In September of 2002, they replaced Shoe with Get Fuzzy. In July, 2004, they added Prickly City, written by staff editorial cartoonist Scott Stantis (in one of the few vaguely interesting changes of the decade, they added it to the comics page, replacing Mary Worth's Family, for three weeks, then moved it to the editorial page and brought back Mary, first as Mary Worth then as Mary Worth's Family after a few months). In September, 2005, with the demise of the Birmingham Post-Herald, they picked up Foxtrot, Cathy, Family Circus, Frazz, and Funky Winkerbean on the comics page and Doonesbury on the editorial page. In December of 2006, they dropped Foxtrot a week early and picked up Pearls before Swine.

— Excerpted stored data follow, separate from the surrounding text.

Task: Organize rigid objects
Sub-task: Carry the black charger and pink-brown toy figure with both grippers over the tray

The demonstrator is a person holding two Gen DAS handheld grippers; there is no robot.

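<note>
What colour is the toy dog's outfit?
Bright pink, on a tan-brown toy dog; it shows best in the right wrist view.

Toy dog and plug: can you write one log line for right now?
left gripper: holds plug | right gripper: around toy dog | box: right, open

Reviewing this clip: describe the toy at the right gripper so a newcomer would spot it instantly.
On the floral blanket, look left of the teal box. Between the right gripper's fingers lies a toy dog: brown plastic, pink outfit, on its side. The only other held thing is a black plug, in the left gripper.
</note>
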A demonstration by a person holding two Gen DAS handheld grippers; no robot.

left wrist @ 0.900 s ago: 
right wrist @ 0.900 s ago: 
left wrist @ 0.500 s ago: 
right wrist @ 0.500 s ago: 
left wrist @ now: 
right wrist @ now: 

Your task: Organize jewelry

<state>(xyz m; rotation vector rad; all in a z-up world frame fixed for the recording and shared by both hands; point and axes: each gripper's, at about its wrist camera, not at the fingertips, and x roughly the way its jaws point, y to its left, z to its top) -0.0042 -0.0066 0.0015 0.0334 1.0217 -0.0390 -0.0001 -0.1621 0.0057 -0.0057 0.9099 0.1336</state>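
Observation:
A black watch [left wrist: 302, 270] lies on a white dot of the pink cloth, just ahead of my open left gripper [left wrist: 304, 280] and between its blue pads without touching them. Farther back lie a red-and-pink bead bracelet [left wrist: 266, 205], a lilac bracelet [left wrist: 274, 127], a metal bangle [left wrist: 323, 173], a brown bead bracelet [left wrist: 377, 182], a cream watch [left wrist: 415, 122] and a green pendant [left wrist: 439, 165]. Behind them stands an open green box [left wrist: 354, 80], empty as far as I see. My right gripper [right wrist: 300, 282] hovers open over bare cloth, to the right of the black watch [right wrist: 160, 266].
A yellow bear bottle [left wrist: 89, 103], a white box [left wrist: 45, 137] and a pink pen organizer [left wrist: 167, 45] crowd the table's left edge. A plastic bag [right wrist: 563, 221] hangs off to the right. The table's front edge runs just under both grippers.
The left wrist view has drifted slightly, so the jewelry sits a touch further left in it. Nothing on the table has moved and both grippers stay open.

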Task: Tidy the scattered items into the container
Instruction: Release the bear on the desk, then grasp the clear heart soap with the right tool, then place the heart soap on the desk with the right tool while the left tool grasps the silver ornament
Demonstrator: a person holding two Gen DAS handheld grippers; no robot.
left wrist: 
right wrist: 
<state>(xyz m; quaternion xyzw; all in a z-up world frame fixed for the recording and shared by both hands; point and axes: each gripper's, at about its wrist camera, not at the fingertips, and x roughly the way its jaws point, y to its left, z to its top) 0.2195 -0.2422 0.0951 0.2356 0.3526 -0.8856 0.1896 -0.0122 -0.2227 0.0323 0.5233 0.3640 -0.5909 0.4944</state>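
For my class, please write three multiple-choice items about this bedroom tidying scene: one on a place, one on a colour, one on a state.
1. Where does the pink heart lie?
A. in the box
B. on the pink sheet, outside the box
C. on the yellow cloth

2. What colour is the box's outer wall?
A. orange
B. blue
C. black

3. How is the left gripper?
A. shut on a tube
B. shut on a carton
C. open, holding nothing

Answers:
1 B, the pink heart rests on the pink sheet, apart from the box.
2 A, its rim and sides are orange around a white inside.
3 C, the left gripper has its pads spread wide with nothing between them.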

Get Fuzzy,Darby Conley,United Feature Syndicate
Prickly City,Scott Stantis,Universal Press Syndicate
Foxtrot,Bill Amend,
Universal Press Syndicate
Cathy,Cathy Guisewite,
Universal Press Syndicate
Doonesbury,Gary Trudeau,
Universal Press Syndicate
Family Circus,Bill Keane,
King Features Syndicate
Frazz,Jef Mallett,United Feature Syndicate
Funky Winkerbean,Tom Batiuk,
North America Syndicate
Pearls Before Swine,Stephen Pastis,United Feature Syndicate
And that's it for the decade so far, with no likelihood of huge changes looming. If you look at it by decade, here's how it comes out if you count drop-and-add swaps as two changes:
20's 21 30's 37 40's 63 50's 63 60's 47 70's 66 80's 35 90's 29 00's 11
Now, in fairness, maturity can lead to goodness, even if it doesn't always lead to greatness. Here's the current lineup, with the date the strip starting running in the News:
Barney Google and Snuffy Smith, 12/20/1920 Mary Worth's Family, 2/25/1935 Blondie, 8/14/1939 Rex Morgan, M. D., 5/10/1948 The Phantom, 5/23/1949 Judge Parker, 11/17/1952 Dennis the Menace, 5/10/1954 Marmaduke, 9/1/1955 Beetle Bailey, 10/10/1955 Wizard of Id, 11/26/1964 Drabble, 3/12/1979 Hagar the Horrible, 5/14/1979 Garfield, 5/28/1979 For Better or For Worse, 9/10/1979 Sally Forth, 1/24/1983 Mother Goose and Grimm, 10/1/1984 Luann, 3/18/1985 In the Bleachers, 8/7/1989 Baby Blues, 1/15/1990 Non Sequitur, 1/2/1995 Dilbert, 8/14/1995 Jumpstart, 6/10/1996 Pickles, 6/10/1996 The Buckets, 9/30/1996 Zits, 7/7/1997 Get Fuzzy, 8/19/2002 Prickly City, 7/12/2004 Cathy, 9/26/2005 Doonesbury, 9/26/2005 Family Circus, 9/26/2005 Frazz, 9/26/2005 Funky Winkerbean, 9/26/2005 Pearls before Swine, 12/25/2006
There's really not much there that you would objectively call "bad" -- maybe Marmaduke and Judge Parker are the only ones that I'd put there, while a few others just aren't aimed at or near me. They've added most of what I would consider the essential strips from the last decade -- Zits, Get Fuzzy, Frazz, PbS. The problem comes from an overabundance of caution, I think -- I enjoy Blondie often enough that I wouldn't explicitly seek to have it pulled from the paper, but are we really better off getting another decade of Blondie rather than finding out what Lucky Cow could have become? Are there likely to more new scenarios worth pursuing in the next five years in Barney Google or in Pooch Cafe? I'm not saying that every paper should be required to carry Frog Applause, but there has to be a balance between caution and courage, and the scale is stuck.